她幸災樂禍的樣子,對崔向東說:“狗賊,隨著姓王的過去,你老婆在盤龍縣的日子,肯定會更難過咯。”
呵呵。
崔向東卻不以為然的嗤笑:“鹿死誰手,尚未可知。確實,王副局過去后,樓宜臺肯定會實力大增。我老婆的小日子,也會難度倍增。但。”
他故意吊方臨瑜的胃口,端起了茶杯。
“但個毛啊?趕緊說。

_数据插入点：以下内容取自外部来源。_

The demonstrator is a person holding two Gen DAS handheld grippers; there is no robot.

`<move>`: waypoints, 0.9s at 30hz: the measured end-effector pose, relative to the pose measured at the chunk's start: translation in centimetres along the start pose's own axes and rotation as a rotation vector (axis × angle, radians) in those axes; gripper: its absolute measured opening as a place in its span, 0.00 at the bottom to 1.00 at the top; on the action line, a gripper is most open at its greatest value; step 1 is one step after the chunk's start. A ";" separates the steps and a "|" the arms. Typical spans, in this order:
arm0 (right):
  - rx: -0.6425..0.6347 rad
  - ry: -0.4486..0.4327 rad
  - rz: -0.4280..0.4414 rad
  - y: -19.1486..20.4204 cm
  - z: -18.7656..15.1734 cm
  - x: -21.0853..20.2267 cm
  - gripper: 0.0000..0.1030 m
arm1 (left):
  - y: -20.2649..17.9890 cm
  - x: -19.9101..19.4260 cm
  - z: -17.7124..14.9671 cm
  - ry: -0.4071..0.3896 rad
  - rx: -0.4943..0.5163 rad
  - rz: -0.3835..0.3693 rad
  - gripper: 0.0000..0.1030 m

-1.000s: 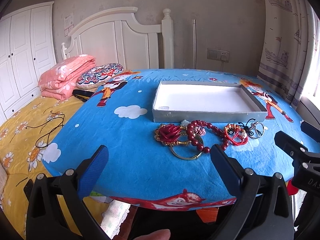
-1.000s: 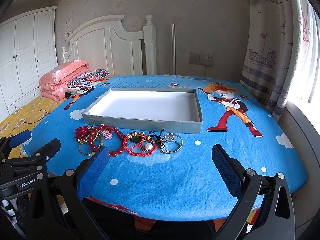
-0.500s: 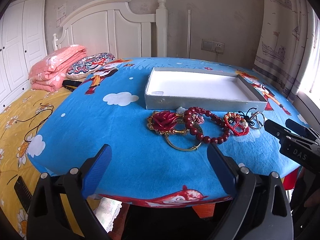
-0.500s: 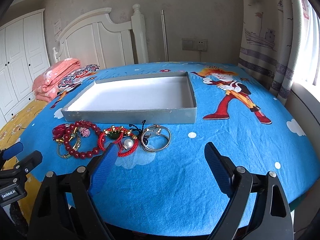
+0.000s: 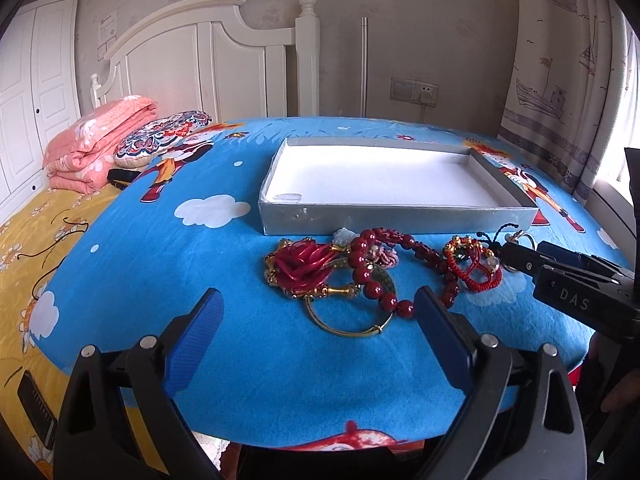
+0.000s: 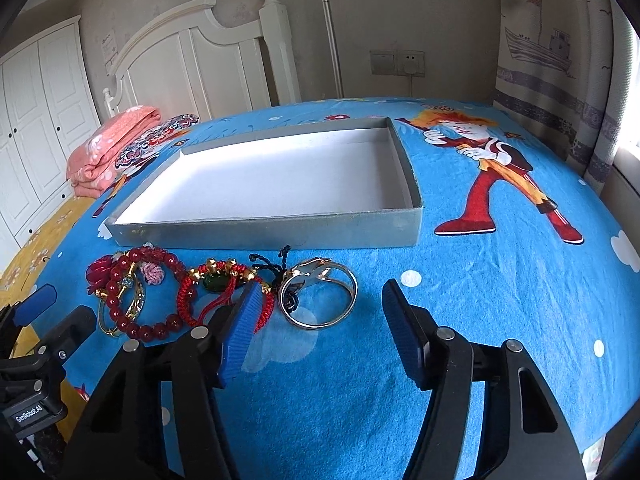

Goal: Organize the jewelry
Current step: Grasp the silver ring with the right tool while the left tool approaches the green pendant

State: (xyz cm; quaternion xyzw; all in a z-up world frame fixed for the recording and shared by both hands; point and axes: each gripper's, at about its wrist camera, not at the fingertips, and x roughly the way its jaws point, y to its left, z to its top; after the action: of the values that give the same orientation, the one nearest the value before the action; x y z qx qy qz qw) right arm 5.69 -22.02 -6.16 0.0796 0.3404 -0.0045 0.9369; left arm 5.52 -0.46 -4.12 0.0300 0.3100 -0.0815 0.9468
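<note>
Your left gripper (image 5: 316,324): jaws wide, empty. Your right gripper (image 6: 318,308): closing, nothing gripped; silver bangle (image 6: 318,298) between tips, grey tray (image 6: 264,232) at 12 o'clock.

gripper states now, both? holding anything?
Left gripper: open, holding nothing.
Right gripper: closing, nothing gripped; the silver bangle lies between its jaws.

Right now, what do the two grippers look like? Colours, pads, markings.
Both are black plastic clamp-style frames with silver screw heads and ribbed blue finger pads. The left gripper bears white "GenRobot.AI" lettering on its side, seen from the right wrist. The right gripper bears pale "DAS" lettering on its side, seen from the left wrist. No cables or sleeves show.
</note>
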 end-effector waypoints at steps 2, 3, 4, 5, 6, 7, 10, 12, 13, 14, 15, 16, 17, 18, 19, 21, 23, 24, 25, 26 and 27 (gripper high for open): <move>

”
方臨瑜滿臉的不耐煩,抬腳踹向了他的腿。
啊!
孽女則慘叫了聲,慌忙提起左腿,腳丫踩在崔向東的膝蓋上,小手飛快的摩挲著小腿:“媽,你要是把我的腿踢斷了,我還怎么上班?”
方臨瑜――
那會兒打孽女的屁股時,卻打了狗賊的手。
這會兒踢狗賊時,孽女的腿卻被踢中。
啥事啊?
可誰讓狗賊賣關子了?
但!
但個毛啊?
快點說――
方臨瑜舉起了雞毛撣子,滿臉不說就打死你的狠戾,看著某狗賊。
“但他有張良計,我有過墻梯。”
崔向東這才放下水杯,說:“老方,我剛才說的很清楚。我雖然被婉芝阿姨狠狠的黑了一把,可我確實從她的手里,索要了一個縣書記的位子。嘿,嘿嘿,真巧!我索要的這個位子,恰恰是盤龍的縣書記。”
什么?
方臨瑜愣住。
對此事也不知道的小樓姐,也是半張著小嘴。